Apple Removes Intego's 'VirusBarrier' From iOS App Store, Says It's Misleading

Keirasplace · Mar 20, 2015

samcraig said:
No need for a virus...

http://mashable.com/2015/03/02/apple-pay-scammers/

Yes, funny how that didn't get any traction... Yet, "banks" (no names of ANY bank from that source, strange hum... ) were scrambling... Maybe it is because it had little to do with Apple in the first place. It takes :

1) A bank that doesn't check if a card part of a breach (like target) or stolen.
2) A person who didn't cancel their card after the breach (Why?) or they gets it stolen.
3) No previous transactions done post breach/theft before being registered with Apple pay (or I'm guessing the owner would have cancelled the card already, or the bank suspended it if the card is used in an unusual way).

That's one hell of set of circumstances. Notice the info for the card is already owned by the crooks by this point. They can use it regardless of Apple. They can use it in ANY pay system they want.

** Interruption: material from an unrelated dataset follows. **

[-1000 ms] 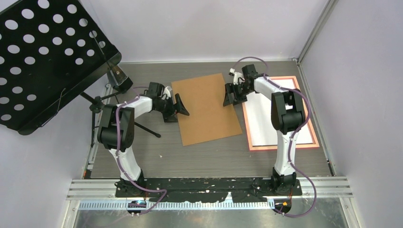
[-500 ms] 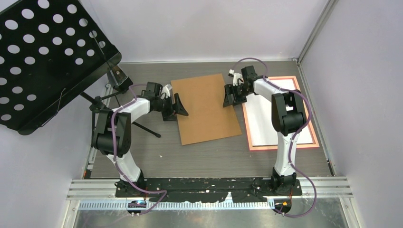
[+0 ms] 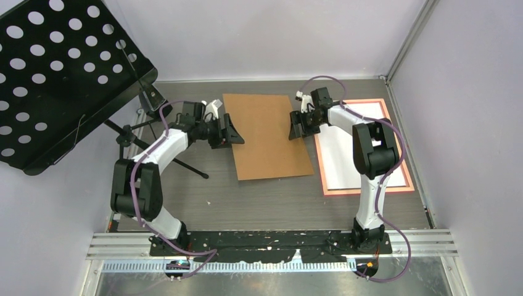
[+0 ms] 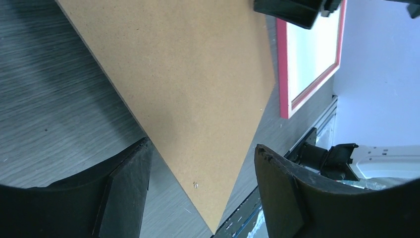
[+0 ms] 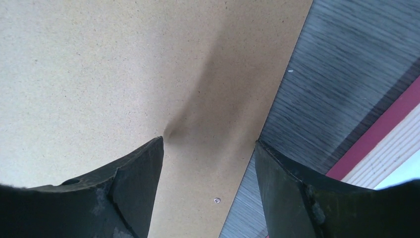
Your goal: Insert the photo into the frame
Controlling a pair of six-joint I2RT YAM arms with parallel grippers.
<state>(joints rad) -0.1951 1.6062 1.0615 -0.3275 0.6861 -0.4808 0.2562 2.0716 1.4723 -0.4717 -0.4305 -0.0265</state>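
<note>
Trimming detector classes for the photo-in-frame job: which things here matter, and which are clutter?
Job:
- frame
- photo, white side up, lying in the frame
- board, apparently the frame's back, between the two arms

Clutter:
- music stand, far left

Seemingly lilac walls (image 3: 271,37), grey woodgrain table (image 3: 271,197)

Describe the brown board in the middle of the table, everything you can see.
The brown board is a plain matte rectangle, fibreboard by its look. It lies flat and slightly askew on the dark wood-grain table, apart from the frame to its right. The left gripper and right gripper stand open over its long edges.
</note>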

What Apple pay makes possible once those unlikely circumstances occur is:
- Making it easier for crooks to check if any of 1) or 2) and 3) in a systematic way if a BANK makes it easy to add the card without verifying that the legitimate user is doing so (most banks do verify, so makes the circumstances even rarer). That way they could go through a pile of 50 cards numbers in an hour, find out which ones work and those that don't, then go online and order a big pile of stuff that way.

Not only that. Since Apple pay is linked to an Apple ID and a phone, they need a:
- Stolen phone with no lock, find my phone to wipe it
- A legitimate Iphone 6 with a fake apple ID.

Since this has kind of died down and we still don't have a single name of bank involved, I'm going to guess that this is just like the "bending" phones; a minor, or even imaginary event. Even if it had happened, it would be those few banks that would have been unsecured, not Apple or IOS.

Ethosik · Mar 20, 2015

tech3475 said:
Common sense only goes so far, for example, some malware work as drive by downloads on websites.

While this is true, I don't think anti-malware software is useful. I only got two infections in the last 10 years.

I typed in the address for a website wrong and it immediately gave me 5 different infections and redirected me to 3 different pages.

My website got hacked and used an IE vulnerability to infect computers. Somebody pointed it out to me since I only use Chrome and never got the infection.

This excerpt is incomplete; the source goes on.